• [TRY IT]:
Output the whole listing below exactly, omitting the images.

····················

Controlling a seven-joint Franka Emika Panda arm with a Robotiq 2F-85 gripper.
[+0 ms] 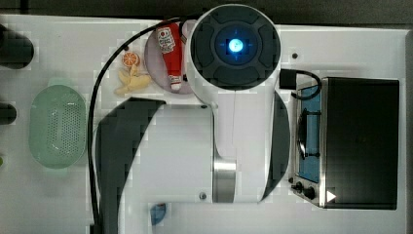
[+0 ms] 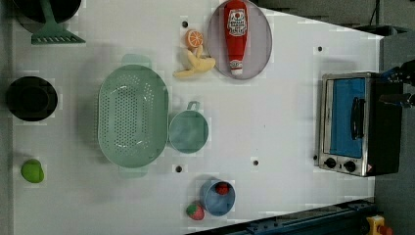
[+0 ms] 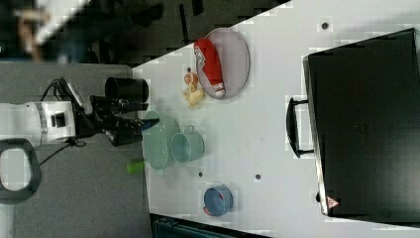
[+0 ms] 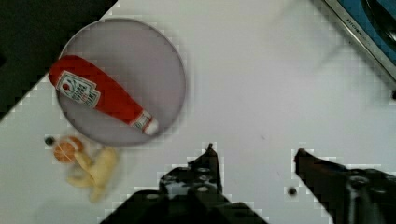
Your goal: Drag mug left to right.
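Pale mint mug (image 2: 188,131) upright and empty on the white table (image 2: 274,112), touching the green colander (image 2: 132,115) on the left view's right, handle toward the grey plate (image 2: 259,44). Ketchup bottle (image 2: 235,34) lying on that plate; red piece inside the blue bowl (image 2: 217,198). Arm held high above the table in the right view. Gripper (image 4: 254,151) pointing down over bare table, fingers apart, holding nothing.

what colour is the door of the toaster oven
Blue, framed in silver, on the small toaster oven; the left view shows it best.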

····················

• [OUTPUT OF THE EXERCISE]:
Controlling a seven-joint Franka Emika Panda arm with a Robotiq 2F-85 gripper.
[+0 ms] 
[+0 ms] 
[+0 ms] 
[+0 ms] 
Your goal: Drag mug left to right.
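Pale mint mug (image 2: 188,131) upright and empty on the white table (image 2: 274,112), touching the green colander (image 2: 132,115) on the left view's right, handle toward the grey plate (image 2: 259,44). Ketchup bottle (image 2: 235,34) lying on that plate; red piece inside the blue bowl (image 2: 217,198). Arm held high above the table in the right view. Gripper (image 4: 254,151) pointing down over bare table, fingers apart, holding nothing.

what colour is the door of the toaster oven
Blue, framed in silver, on the small toaster oven; the left view shows it best.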

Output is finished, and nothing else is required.